Which lines of the records hold the string "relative"? Report only how many of them there are.

[Items listed in a dataset]

_ _ _ _ _

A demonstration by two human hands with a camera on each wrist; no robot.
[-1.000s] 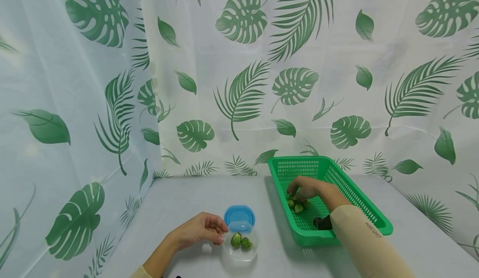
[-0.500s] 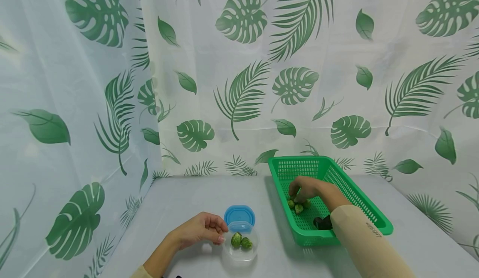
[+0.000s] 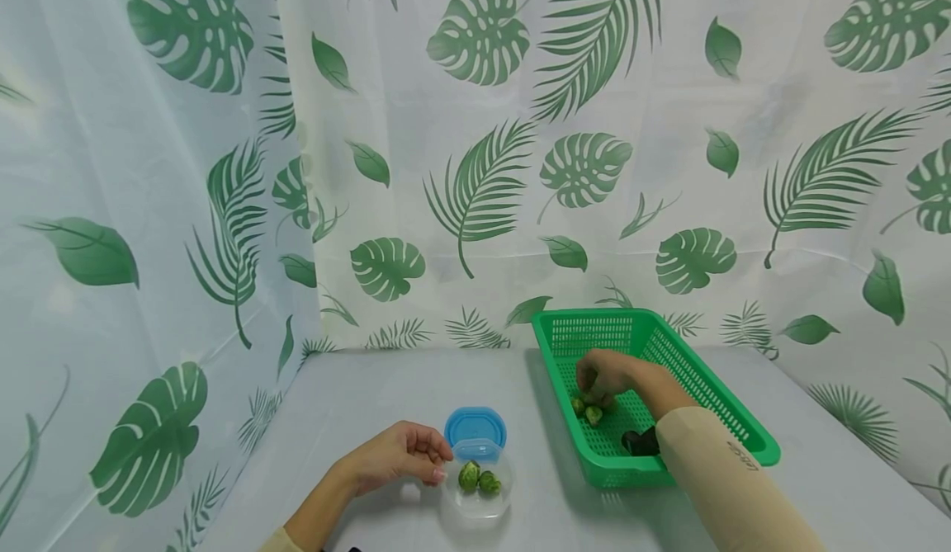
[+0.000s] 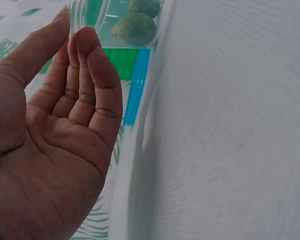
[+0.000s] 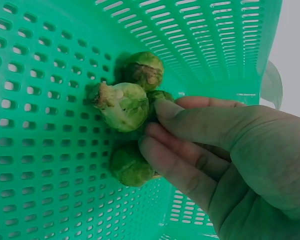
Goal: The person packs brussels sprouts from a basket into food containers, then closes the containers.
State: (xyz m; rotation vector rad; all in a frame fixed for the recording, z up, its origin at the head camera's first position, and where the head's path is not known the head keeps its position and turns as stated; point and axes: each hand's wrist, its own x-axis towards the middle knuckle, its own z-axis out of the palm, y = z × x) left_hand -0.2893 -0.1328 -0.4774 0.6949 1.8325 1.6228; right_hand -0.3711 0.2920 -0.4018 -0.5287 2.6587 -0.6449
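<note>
My left hand (image 3: 401, 455) is beside a small clear plastic container (image 3: 475, 509), its loosely bent fingertips (image 4: 87, 37) and thumb right at the rim. Inside the container lie two Brussels sprouts (image 3: 479, 479). My right hand (image 3: 611, 373) reaches down into a green plastic basket (image 3: 600, 474). Up close in the right wrist view, the thumb and fingers pinch a Brussels sprout (image 5: 159, 95), mostly hidden behind the thumb. Around it on the basket floor lie a pale sprout (image 5: 126, 110) with its cut stem showing, another sprout (image 5: 142, 70) and a darker one (image 5: 130, 165).
Just behind the container a blue lid (image 3: 475, 426) lies on the white table (image 3: 371, 387). A dark object (image 3: 641, 443) sits in the near end of the basket, partly covered by the right sleeve. Leaf-printed curtains (image 3: 475, 189) stand behind and to the left.
My right hand has shifted slightly to the right among the sprouts in the basket, its fingers drawing in closer. The left hand and the container have stayed put.
</note>
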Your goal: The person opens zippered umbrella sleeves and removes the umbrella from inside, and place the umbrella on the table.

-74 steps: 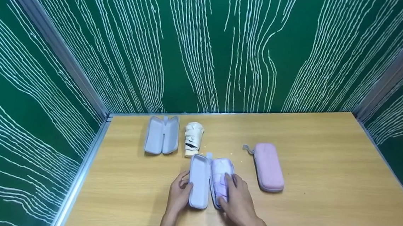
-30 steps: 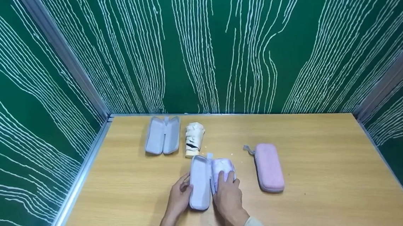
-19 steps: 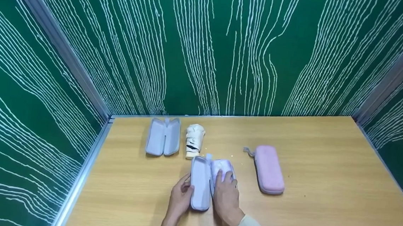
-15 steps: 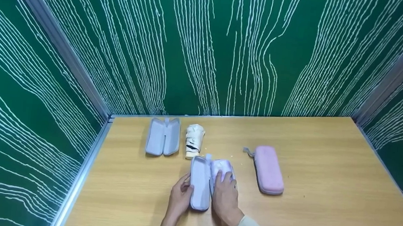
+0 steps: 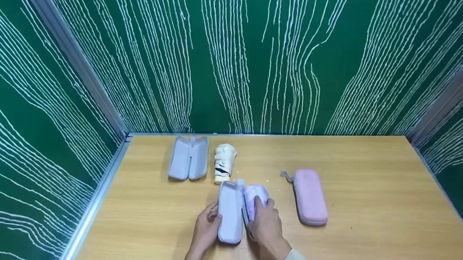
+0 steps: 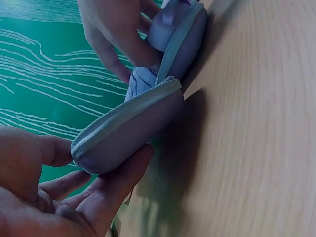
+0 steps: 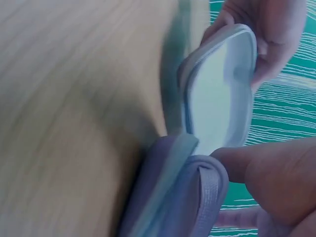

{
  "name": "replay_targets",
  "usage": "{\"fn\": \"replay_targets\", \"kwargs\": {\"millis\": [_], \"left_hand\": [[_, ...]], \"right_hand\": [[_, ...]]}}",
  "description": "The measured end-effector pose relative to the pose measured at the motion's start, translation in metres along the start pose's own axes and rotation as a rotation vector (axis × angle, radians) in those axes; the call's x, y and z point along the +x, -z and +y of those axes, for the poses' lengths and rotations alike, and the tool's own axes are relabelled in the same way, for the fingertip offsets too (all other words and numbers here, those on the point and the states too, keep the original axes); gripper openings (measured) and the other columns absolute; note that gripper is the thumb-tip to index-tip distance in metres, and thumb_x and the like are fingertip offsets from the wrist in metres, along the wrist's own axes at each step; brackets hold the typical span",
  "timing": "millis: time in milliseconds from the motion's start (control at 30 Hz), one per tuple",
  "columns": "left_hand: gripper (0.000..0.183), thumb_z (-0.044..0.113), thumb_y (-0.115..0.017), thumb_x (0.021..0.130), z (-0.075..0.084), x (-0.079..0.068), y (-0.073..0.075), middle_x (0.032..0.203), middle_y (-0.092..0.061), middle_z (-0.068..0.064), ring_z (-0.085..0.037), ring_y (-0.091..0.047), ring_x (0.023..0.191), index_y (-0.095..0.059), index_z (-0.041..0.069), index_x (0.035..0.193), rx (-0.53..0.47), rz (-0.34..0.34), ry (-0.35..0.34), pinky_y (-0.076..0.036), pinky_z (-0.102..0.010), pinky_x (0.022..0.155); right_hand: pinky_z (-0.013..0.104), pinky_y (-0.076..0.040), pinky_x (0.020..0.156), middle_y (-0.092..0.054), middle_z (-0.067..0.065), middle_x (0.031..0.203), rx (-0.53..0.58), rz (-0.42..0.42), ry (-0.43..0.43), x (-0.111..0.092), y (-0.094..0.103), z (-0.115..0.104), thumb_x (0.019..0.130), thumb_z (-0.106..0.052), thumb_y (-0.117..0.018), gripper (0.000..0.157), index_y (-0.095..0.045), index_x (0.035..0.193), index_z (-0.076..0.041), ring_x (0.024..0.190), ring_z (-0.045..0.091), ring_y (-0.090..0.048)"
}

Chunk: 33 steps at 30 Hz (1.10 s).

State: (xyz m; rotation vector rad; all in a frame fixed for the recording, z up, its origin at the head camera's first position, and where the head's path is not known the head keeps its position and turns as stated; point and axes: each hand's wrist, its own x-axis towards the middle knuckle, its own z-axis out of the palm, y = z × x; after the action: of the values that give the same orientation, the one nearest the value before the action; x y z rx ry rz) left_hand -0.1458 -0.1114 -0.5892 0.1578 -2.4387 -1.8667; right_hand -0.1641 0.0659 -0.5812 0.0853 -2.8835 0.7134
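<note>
One purple bundle (image 5: pixel 253 192) under right hand (image 5: pixel 268 226), in lilac case (image 5: pixel 230 215).

Bright head view, dimmer wrist views, shadowed table (image 6: pixel 266 123)

a closed pink case (image 5: pixel 310 197) lay on the wooden counter (image 5: pixel 382 189), its grey strap (image 5: pixel 286 176) at the far left corner. an open pale-grey case (image 5: pixel 179 159) sat just beside a cream-wrapped bundle (image 5: pixel 224 157) near the green wall (image 5: pixel 257 58).

The right fingers (image 5: pixel 257 204) are hiding part of the roll (image 5: pixel 253 191); beside them, the right wrist view's edge is cutting off the case (image 7: pixel 165 177); specks (image 5: pixel 267 181) beyond are looking too tiny.
</note>
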Motion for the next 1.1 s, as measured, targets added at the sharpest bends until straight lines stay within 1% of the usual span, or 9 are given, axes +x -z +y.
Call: {"fn": "replay_targets", "kwargs": {"millis": [133,233,333,500,667,800,900,1000,1100], "left_hand": [[0.043,-0.003,-0.051,0.087,0.017,-0.003,0.007,0.099,-0.064,-0.026,-0.036,-0.06,0.095,-0.047,-0.009,0.129,-0.039,-0.028,-0.02,-0.048,-0.043,0.084],[0.042,-0.004,-0.051,0.087,0.03,-0.007,0.015,0.097,-0.063,-0.028,-0.039,-0.06,0.093,-0.047,-0.01,0.128,-0.036,-0.035,-0.012,-0.049,-0.042,0.081],[0.042,-0.003,-0.05,0.087,0.034,-0.009,0.021,0.096,-0.063,-0.029,-0.04,-0.06,0.093,-0.047,-0.009,0.128,-0.024,-0.037,-0.002,-0.049,-0.042,0.081],[0.041,-0.004,-0.049,0.088,0.031,-0.01,0.031,0.098,-0.062,-0.029,-0.041,-0.059,0.094,-0.046,-0.011,0.128,-0.013,-0.03,0.006,-0.049,-0.043,0.082],[0.041,-0.003,-0.051,0.087,0.022,-0.007,0.043,0.098,-0.062,-0.029,-0.039,-0.06,0.093,-0.047,-0.01,0.128,0.01,0.008,0.031,-0.049,-0.043,0.08],[0.043,-0.001,-0.052,0.088,0.0,0.001,0.057,0.101,-0.063,-0.024,-0.032,-0.06,0.095,-0.048,-0.005,0.13,0.024,0.049,0.063,-0.048,-0.042,0.082],[0.044,0.003,-0.053,0.088,-0.016,0.006,0.07,0.103,-0.064,-0.021,-0.028,-0.06,0.095,-0.048,-0.001,0.132,0.046,0.084,0.08,-0.048,-0.038,0.083],[0.044,0.001,-0.053,0.087,-0.024,0.01,0.084,0.097,-0.066,-0.02,-0.028,-0.061,0.091,-0.05,-0.001,0.13,0.059,0.129,0.059,-0.049,-0.034,0.079],[0.043,-0.002,-0.052,0.085,-0.03,0.013,0.098,0.091,-0.066,-0.022,-0.03,-0.062,0.088,-0.05,-0.005,0.128,0.066,0.16,0.026,-0.05,-0.03,0.075]], "right_hand": [[0.048,-0.05,0.058,-0.052,0.026,0.103,0.074,-0.073,-0.036,0.003,0.011,-0.003,0.062,-0.01,-0.07,0.068,-0.052,0.128,-0.005,0.07,0.04,-0.058],[0.048,-0.051,0.065,-0.054,0.025,0.104,0.14,-0.113,-0.049,0.005,0.021,-0.003,0.065,-0.008,-0.069,0.065,-0.052,0.128,-0.003,0.076,0.038,-0.059],[0.048,-0.051,0.071,-0.056,0.025,0.104,0.215,-0.093,-0.018,0.005,0.027,-0.002,0.066,-0.005,-0.069,0.061,-0.054,0.125,0.002,0.083,0.037,-0.059],[0.049,-0.05,0.078,-0.059,0.022,0.103,0.295,-0.005,0.069,0.003,0.032,-0.004,0.067,-0.002,-0.071,0.055,-0.057,0.119,0.004,0.093,0.035,-0.058],[0.046,-0.047,0.086,-0.059,0.02,0.11,0.368,0.04,0.09,0.001,0.04,-0.008,0.069,-0.001,-0.073,0.056,-0.056,0.121,0.004,0.101,0.033,-0.056],[0.047,-0.045,0.088,-0.058,0.02,0.111,0.419,0.08,0.088,0.001,0.045,-0.01,0.068,0.0,-0.073,0.058,-0.055,0.123,0.004,0.102,0.033,-0.055],[0.047,-0.045,0.088,-0.058,0.02,0.11,0.431,0.109,0.093,0.002,0.043,-0.009,0.067,0.001,-0.073,0.058,-0.054,0.123,0.004,0.1,0.032,-0.056],[0.046,-0.046,0.087,-0.058,0.019,0.11,0.427,0.128,0.098,0.001,0.036,-0.009,0.068,0.001,-0.072,0.056,-0.054,0.122,0.004,0.1,0.032,-0.056],[0.046,-0.048,0.084,-0.057,0.019,0.11,0.418,0.136,0.102,-0.001,0.026,-0.009,0.07,0.001,-0.072,0.054,-0.055,0.121,0.004,0.099,0.032,-0.056]]}}
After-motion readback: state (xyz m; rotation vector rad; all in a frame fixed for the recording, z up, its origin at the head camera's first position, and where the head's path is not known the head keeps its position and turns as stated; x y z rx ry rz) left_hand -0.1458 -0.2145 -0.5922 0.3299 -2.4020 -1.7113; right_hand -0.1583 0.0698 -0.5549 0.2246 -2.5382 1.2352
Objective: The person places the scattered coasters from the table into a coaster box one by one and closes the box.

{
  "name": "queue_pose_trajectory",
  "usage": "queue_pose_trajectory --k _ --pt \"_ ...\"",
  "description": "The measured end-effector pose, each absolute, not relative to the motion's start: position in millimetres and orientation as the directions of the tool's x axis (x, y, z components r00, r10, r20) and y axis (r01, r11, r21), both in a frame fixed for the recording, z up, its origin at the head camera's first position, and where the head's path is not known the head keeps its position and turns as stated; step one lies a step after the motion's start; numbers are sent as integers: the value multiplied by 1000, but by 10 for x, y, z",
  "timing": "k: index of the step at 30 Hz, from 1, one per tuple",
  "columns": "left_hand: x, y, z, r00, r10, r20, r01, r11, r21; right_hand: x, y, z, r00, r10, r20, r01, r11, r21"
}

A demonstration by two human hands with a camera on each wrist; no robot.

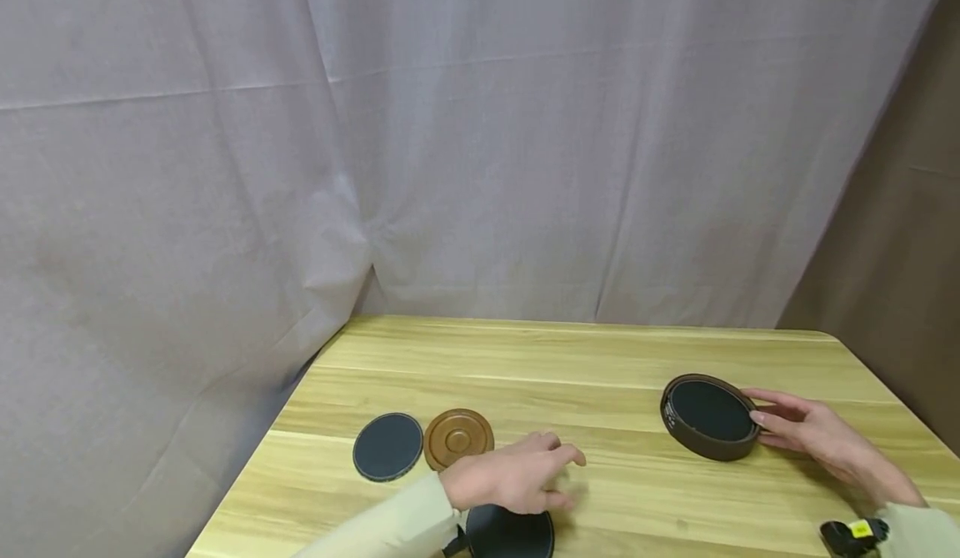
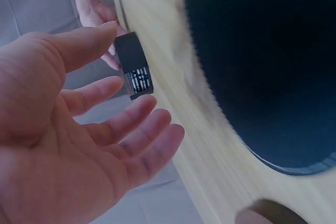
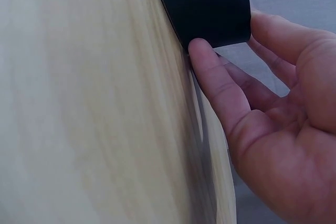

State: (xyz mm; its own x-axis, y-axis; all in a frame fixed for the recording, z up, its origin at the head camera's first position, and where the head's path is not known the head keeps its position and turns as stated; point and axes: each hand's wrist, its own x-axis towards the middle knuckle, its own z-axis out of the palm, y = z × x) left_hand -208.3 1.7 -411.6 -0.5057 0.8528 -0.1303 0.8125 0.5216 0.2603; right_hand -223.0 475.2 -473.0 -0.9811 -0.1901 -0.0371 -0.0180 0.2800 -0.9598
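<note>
My right hand (image 1: 813,433) is at the right side of a dark round coaster holder (image 1: 697,445), gripping its edge with thumb and fingers. A black round coaster (image 1: 712,410) lies inside the holder's rim. In the right wrist view the fingertips (image 3: 202,48) meet the holder's dark side wall. My left hand (image 1: 517,475) hangs over the table with fingers loosely spread and nothing in them. Beneath it lies another black coaster (image 1: 510,533), partly hidden by the hand and sleeve. The left wrist view shows the open palm (image 2: 89,124) beside this coaster's stitched edge.
A brown wooden disc with ringed grooves (image 1: 458,439) lies left of my left hand, next to a black stitched-edge coaster (image 1: 387,447). The light wood table (image 1: 570,366) ends at a grey curtain (image 1: 487,166) behind, with a brown curtain at the right.
</note>
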Motion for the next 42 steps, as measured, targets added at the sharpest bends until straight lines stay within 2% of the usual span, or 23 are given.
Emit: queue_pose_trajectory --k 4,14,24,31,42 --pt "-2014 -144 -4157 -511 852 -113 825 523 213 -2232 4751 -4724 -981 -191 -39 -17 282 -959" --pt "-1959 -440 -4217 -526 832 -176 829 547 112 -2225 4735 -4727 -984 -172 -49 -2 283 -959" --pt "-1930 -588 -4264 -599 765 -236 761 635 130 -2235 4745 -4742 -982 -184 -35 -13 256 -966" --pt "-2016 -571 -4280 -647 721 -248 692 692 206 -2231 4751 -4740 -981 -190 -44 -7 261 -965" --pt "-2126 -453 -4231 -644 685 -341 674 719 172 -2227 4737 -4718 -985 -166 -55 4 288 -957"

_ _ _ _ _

**EXERCISE RESULT:**
2